AIM OF THE TASK
Beginning with the line that holds "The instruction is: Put", set down each line of the data below through the very last, exactly as given, and nothing beyond that.

(DATA PROVIDED)

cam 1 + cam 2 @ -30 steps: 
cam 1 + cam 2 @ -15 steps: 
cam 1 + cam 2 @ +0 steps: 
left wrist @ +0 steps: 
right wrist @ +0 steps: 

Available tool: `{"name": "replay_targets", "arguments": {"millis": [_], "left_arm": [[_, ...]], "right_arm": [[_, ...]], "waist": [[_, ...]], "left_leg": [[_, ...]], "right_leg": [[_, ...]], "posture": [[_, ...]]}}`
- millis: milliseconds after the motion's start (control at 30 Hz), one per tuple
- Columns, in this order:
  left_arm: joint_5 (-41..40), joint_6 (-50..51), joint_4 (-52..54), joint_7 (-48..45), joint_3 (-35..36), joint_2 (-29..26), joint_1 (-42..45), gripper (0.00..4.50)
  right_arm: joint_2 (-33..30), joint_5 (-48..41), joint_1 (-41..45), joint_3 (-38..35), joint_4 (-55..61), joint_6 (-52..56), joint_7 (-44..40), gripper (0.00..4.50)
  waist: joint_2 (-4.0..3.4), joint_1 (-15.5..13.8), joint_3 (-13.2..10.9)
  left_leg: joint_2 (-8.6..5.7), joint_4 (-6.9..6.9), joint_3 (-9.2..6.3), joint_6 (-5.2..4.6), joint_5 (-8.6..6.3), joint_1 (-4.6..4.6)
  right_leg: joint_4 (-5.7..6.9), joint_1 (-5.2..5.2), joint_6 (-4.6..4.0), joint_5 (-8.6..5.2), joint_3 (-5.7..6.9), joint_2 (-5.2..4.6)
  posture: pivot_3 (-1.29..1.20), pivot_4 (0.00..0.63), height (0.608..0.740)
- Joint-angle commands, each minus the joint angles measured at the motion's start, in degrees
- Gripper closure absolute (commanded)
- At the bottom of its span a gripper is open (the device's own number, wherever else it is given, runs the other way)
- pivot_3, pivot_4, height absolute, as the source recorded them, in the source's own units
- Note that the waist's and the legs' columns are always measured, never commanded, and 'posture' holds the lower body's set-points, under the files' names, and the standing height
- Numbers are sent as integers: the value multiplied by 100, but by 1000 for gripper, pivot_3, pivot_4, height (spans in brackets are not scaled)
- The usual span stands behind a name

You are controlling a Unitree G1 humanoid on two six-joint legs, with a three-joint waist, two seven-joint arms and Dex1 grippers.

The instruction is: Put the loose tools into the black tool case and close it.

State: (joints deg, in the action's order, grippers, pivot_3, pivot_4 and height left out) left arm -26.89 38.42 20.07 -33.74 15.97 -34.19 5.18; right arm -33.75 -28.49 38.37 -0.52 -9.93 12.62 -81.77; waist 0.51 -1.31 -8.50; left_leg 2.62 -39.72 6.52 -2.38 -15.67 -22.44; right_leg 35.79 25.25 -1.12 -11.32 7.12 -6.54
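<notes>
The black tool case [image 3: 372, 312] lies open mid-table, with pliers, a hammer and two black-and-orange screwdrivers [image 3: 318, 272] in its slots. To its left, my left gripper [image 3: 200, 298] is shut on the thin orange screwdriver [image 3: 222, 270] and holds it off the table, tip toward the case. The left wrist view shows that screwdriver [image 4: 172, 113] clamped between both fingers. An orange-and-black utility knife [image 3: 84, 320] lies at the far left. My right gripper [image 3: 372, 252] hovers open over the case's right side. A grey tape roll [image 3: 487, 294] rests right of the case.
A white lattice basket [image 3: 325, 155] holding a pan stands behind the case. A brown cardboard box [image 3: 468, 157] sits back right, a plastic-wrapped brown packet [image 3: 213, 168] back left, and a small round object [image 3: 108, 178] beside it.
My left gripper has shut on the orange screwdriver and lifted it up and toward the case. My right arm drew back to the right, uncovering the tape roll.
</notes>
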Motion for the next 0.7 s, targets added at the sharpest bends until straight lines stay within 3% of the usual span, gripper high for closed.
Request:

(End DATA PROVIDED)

EXERCISE SOLUTION
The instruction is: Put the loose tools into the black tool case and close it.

State: (joints deg, in the action's order, grippers, pivot_3, pivot_4 and height left out) left arm -26.89 38.42 20.07 -33.74 15.97 -34.19 5.18; right arm -33.75 -28.49 38.37 -0.52 -9.93 12.62 -81.77; waist 0.51 -1.31 -8.50; left_leg 2.62 -39.72 6.52 -2.38 -15.67 -22.44; right_leg 35.79 25.25 -1.12 -11.32 7.12 -6.54
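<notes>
The black tool case [image 3: 372, 312] lies open mid-table, with pliers, a hammer and two black-and-orange screwdrivers [image 3: 318, 272] in its slots. To its left, my left gripper [image 3: 200, 298] is shut on the thin orange screwdriver [image 3: 222, 270] and holds it off the table, tip toward the case. The left wrist view shows that screwdriver [image 4: 172, 113] clamped between both fingers. An orange-and-black utility knife [image 3: 84, 320] lies at the far left. My right gripper [image 3: 372, 252] hovers open over the case's right side. A grey tape roll [image 3: 487, 294] rests right of the case.
A white lattice basket [image 3: 325, 155] holding a pan stands behind the case. A brown cardboard box [image 3: 468, 157] sits back right, a plastic-wrapped brown packet [image 3: 213, 168] back left, and a small round object [image 3: 108, 178] beside it.
My left gripper has shut on the orange screwdriver and lifted it up and toward the case. My right arm drew back to the right, uncovering the tape roll.
</notes>
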Motion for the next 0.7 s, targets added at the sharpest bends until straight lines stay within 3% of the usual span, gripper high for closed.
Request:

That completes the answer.